*** Opening of Given data ***

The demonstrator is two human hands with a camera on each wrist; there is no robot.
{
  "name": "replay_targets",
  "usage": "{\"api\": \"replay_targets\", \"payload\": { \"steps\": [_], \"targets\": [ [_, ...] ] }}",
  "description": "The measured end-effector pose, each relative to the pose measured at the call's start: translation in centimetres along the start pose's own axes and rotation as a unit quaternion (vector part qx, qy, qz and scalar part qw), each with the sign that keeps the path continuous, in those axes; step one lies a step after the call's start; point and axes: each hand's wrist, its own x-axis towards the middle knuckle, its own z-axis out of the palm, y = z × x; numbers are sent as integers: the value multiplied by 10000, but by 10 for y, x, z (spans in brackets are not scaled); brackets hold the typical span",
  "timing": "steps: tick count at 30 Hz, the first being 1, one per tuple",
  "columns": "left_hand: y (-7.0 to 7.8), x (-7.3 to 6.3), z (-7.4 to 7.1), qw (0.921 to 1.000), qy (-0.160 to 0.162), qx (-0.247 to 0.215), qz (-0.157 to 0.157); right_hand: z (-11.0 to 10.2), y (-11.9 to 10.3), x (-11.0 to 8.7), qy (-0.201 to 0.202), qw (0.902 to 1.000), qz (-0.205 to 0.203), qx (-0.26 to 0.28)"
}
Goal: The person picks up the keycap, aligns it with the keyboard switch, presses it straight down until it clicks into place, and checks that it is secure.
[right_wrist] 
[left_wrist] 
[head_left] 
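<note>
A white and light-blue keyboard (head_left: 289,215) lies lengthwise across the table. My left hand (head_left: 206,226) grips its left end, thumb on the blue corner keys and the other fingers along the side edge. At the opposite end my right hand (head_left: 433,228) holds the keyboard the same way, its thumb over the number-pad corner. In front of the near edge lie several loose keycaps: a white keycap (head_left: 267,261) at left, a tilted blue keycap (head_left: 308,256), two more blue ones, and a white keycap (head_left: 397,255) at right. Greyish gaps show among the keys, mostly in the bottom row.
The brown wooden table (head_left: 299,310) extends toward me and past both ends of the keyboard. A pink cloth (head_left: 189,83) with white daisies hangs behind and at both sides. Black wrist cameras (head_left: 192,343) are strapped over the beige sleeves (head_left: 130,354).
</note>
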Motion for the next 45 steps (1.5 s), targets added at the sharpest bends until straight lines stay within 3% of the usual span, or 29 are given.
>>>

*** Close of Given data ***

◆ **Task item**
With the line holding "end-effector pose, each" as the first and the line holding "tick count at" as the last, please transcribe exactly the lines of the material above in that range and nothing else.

◆ **Solution to this task**
  "description": "The measured end-effector pose, each relative to the pose measured at the call's start: translation in centimetres along the start pose's own axes and rotation as a unit quaternion (vector part qx, qy, qz and scalar part qw), each with the sign that keeps the path continuous, in those axes; step one lies a step after the call's start; point and axes: each hand's wrist, its own x-axis towards the middle knuckle, its own z-axis out of the palm, y = z × x; numbers are sent as integers: the value multiplied by 10000, but by 10 for y, x, z (spans in brackets are not scaled); brackets hold the typical span",
  "timing": "steps: tick count at 30 Hz, the first being 1, one per tuple",

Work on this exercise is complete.